- [WHAT TO DO]: Could the lines from the one with "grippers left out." through the end of the listing be restated exactly, with nothing else included?
☆ ☆ ☆ ☆
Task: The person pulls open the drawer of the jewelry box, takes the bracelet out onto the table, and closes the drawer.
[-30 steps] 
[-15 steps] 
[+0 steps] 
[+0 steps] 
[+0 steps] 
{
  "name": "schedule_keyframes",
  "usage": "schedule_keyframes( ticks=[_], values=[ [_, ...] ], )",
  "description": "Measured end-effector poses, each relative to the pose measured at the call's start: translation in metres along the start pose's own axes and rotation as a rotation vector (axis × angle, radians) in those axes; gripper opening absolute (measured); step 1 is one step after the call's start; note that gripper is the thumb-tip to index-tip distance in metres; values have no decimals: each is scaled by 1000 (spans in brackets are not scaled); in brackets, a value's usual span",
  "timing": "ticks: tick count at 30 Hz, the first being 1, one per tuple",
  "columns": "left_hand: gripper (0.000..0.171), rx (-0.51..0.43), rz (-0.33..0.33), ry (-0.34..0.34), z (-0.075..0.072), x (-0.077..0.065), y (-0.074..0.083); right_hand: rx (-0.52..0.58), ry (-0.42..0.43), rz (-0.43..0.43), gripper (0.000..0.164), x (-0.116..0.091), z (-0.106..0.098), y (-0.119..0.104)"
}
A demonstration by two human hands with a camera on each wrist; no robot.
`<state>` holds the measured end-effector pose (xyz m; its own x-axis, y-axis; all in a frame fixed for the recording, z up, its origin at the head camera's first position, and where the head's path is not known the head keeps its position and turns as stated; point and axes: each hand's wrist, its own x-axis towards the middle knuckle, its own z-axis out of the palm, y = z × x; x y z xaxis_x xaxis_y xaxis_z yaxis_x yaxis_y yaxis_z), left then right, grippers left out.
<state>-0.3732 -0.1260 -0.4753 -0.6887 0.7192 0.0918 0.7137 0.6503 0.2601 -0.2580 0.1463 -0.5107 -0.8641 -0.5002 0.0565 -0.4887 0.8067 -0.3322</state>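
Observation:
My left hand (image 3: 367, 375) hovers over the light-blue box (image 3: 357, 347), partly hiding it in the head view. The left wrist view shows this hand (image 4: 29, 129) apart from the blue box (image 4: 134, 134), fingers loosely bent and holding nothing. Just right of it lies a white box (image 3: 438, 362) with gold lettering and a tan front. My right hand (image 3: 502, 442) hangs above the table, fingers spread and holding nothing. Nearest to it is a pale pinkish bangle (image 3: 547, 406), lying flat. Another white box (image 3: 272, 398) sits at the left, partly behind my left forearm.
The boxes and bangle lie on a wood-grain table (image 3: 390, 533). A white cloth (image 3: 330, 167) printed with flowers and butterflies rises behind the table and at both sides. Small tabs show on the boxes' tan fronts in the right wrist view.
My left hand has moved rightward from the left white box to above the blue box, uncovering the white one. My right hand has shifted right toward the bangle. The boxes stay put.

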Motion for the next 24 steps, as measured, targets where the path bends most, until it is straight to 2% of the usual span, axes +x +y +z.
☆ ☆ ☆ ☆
- [FINAL ANSWER]:
`<state>` holds the measured end-effector pose (xyz m; its own x-axis, y-axis; all in a frame fixed for the recording, z up, its origin at the head camera's first position, and where the head's path is not known the head keeps its position and turns as stated; point and axes: each hand's wrist, its own x-axis towards the middle knuckle, its own z-axis out of the palm, y = z × x; x y z xaxis_x xaxis_y xaxis_z yaxis_x yaxis_y yaxis_z), left then right, grippers left out.
<state>-0.3732 -0.1260 -0.4753 -0.6887 0.7192 0.0918 0.7137 0.6503 0.2601 -0.2580 0.1463 -0.5107 -0.8641 -0.5002 0.0565 -0.4887 0.8067 -0.3322</state>
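Observation:
My left hand (image 3: 367, 375) hovers over the light-blue box (image 3: 357, 347), partly hiding it in the head view. The left wrist view shows this hand (image 4: 29, 129) apart from the blue box (image 4: 134, 134), fingers loosely bent and holding nothing. Just right of it lies a white box (image 3: 438, 362) with gold lettering and a tan front. My right hand (image 3: 502, 442) hangs above the table, fingers spread and holding nothing. Nearest to it is a pale pinkish bangle (image 3: 547, 406), lying flat. Another white box (image 3: 272, 398) sits at the left, partly behind my left forearm.
The boxes and bangle lie on a wood-grain table (image 3: 390, 533). A white cloth (image 3: 330, 167) printed with flowers and butterflies rises behind the table and at both sides. Small tabs show on the boxes' tan fronts in the right wrist view.
My left hand has moved rightward from the left white box to above the blue box, uncovering the white one. My right hand has shifted right toward the bangle. The boxes stay put.
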
Motion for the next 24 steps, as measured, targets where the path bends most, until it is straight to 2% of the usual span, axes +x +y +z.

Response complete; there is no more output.